* Instructions to follow:
The listing below should be printed exactly, every line of it. Skip the pictures.

* Dataset content:

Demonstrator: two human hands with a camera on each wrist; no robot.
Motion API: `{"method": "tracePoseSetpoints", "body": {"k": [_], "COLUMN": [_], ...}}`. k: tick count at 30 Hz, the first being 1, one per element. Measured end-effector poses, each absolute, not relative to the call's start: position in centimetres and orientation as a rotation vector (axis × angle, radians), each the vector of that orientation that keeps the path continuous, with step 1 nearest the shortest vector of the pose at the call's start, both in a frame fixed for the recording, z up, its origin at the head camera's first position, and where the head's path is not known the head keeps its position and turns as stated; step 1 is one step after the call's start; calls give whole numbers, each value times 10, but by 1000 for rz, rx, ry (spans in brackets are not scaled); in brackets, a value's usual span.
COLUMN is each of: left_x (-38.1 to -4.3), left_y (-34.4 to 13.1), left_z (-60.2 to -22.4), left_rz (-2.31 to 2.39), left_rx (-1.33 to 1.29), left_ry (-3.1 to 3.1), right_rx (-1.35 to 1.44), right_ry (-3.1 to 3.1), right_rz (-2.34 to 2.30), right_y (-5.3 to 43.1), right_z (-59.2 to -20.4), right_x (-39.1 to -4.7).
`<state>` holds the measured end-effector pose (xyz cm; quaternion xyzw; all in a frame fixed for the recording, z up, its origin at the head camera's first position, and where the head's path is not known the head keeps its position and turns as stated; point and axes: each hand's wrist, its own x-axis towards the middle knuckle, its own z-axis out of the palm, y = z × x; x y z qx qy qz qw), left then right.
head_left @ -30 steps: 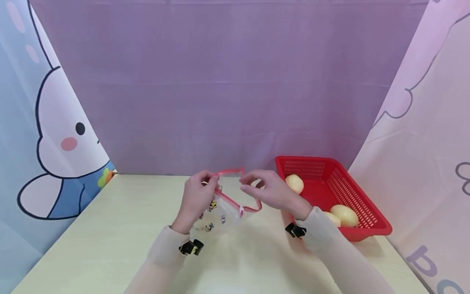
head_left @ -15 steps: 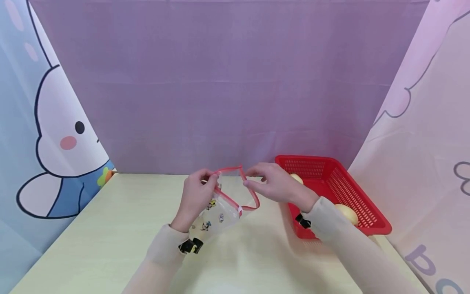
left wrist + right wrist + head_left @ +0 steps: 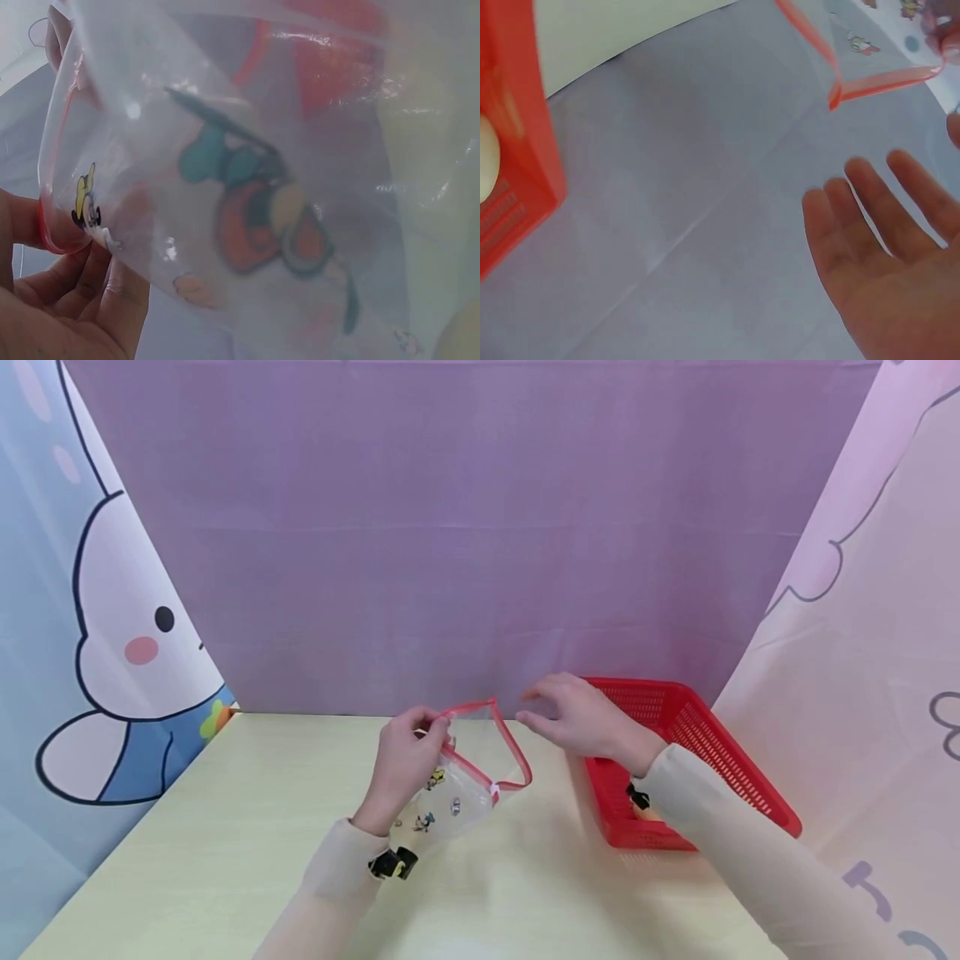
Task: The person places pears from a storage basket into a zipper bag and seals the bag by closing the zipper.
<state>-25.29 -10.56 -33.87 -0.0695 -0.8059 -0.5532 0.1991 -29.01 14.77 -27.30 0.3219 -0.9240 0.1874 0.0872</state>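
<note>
My left hand (image 3: 408, 760) pinches the red-trimmed rim of a clear zip bag (image 3: 450, 802) printed with cartoon figures. The bag's mouth gapes toward the right, with a small white slider at its near corner. In the left wrist view the bag (image 3: 150, 217) fills most of the picture; a pale rounded thing (image 3: 461, 337) shows at the lower right corner, and I cannot tell whether it is inside the bag. My right hand (image 3: 577, 714) holds nothing, its fingers spread and slightly bent, apart from the bag's rim and in front of the red basket (image 3: 716, 747).
The red plastic basket stands at the right of the pale table (image 3: 300, 827). A pale oval, potato-like thing (image 3: 486, 157) lies in it; my right arm hides most of the inside. A purple cloth (image 3: 450, 543) hangs behind the table, with printed cloths on both sides.
My right hand has drawn away from the bag's rim, moving right and slightly up, and now covers more of the basket. The left hand and the bag have hardly moved.
</note>
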Motion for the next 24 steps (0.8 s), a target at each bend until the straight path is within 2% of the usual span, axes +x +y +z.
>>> {"method": "tracePoseSetpoints", "body": {"k": [24], "left_x": [-254], "left_y": [-102], "left_z": [-340], "left_rz": [-1536], "left_rx": [-196], "left_ry": [-2259], "right_rx": [704], "right_ry": [-2842], "right_rz": [442], "right_y": [184], "right_z": [-284], "right_x": [-332]}}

* Solution for this problem:
Demonstrator: two human hands with a camera on each wrist; no robot.
Motion API: `{"method": "tracePoseSetpoints", "body": {"k": [_], "COLUMN": [_], ...}}`. k: tick count at 30 Hz, the first being 1, one per element. Measured end-effector poses, each absolute, not relative to the call's start: position in centimetres and orientation as a rotation vector (axis × angle, radians), each the vector of that orientation that keeps the path continuous, with step 1 nearest the shortest vector of the pose at the call's start, both in a frame fixed for the recording, z up, its origin at the head camera's first position, and where the head's path is not known the head keeps its position and turns as stated; step 1 is one step after the call's start; calls give whole numbers, each value times 10, but by 1000 for rz, rx, ry (spans in brackets are not scaled); in brackets, a value's usual span.
COLUMN is each of: left_x (-38.1 to -4.3), left_y (-34.4 to 13.1), left_z (-60.2 to -22.4), left_rz (-2.31 to 2.39), left_rx (-1.33 to 1.29), left_ry (-3.1 to 3.1), right_rx (-1.35 to 1.44), right_ry (-3.1 to 3.1), right_rz (-2.34 to 2.30), right_y (-5.3 to 43.1), right_z (-59.2 to -20.4), right_x (-39.1 to -4.7).
`<state>` holds the measured end-effector pose (xyz cm; quaternion xyzw; all in a frame fixed for the recording, z up, its origin at the head camera's first position, and where the head's path is not known the head keeps its position and turns as stated; point and axes: each hand's wrist, its own x-axis towards the middle knuckle, its own z-axis out of the palm, y = z × x; x y z qx qy qz qw), left then right.
head_left @ -30 steps: 
head_left @ -15 steps: 
left wrist + right wrist + head_left @ +0 steps: 
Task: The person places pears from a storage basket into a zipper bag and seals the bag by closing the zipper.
<state>-25.29 -10.56 -33.87 -0.0695 -0.8059 -0.5532 0.1991 -29.01 14.77 -27.30 0.3219 -0.9240 0.1874 0.0872</state>
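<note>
My left hand (image 3: 408, 760) pinches the red-trimmed rim of a clear zip bag (image 3: 450, 802) printed with cartoon figures. The bag's mouth gapes toward the right, with a small white slider at its near corner. In the left wrist view the bag (image 3: 150, 217) fills most of the picture; a pale rounded thing (image 3: 461, 337) shows at the lower right corner, and I cannot tell whether it is inside the bag. My right hand (image 3: 577, 714) holds nothing, its fingers spread and slightly bent, apart from the bag's rim and in front of the red basket (image 3: 716, 747).
The red plastic basket stands at the right of the pale table (image 3: 300, 827). A pale oval, potato-like thing (image 3: 486, 157) lies in it; my right arm hides most of the inside. A purple cloth (image 3: 450, 543) hangs behind the table, with printed cloths on both sides.
My right hand has drawn away from the bag's rim, moving right and slightly up, and now covers more of the basket. The left hand and the bag have hardly moved.
</note>
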Motion for the next 24 steps (0.8 s), a target at each bend until the straight path is within 2% of the usual span, axes +x +y +z.
>>> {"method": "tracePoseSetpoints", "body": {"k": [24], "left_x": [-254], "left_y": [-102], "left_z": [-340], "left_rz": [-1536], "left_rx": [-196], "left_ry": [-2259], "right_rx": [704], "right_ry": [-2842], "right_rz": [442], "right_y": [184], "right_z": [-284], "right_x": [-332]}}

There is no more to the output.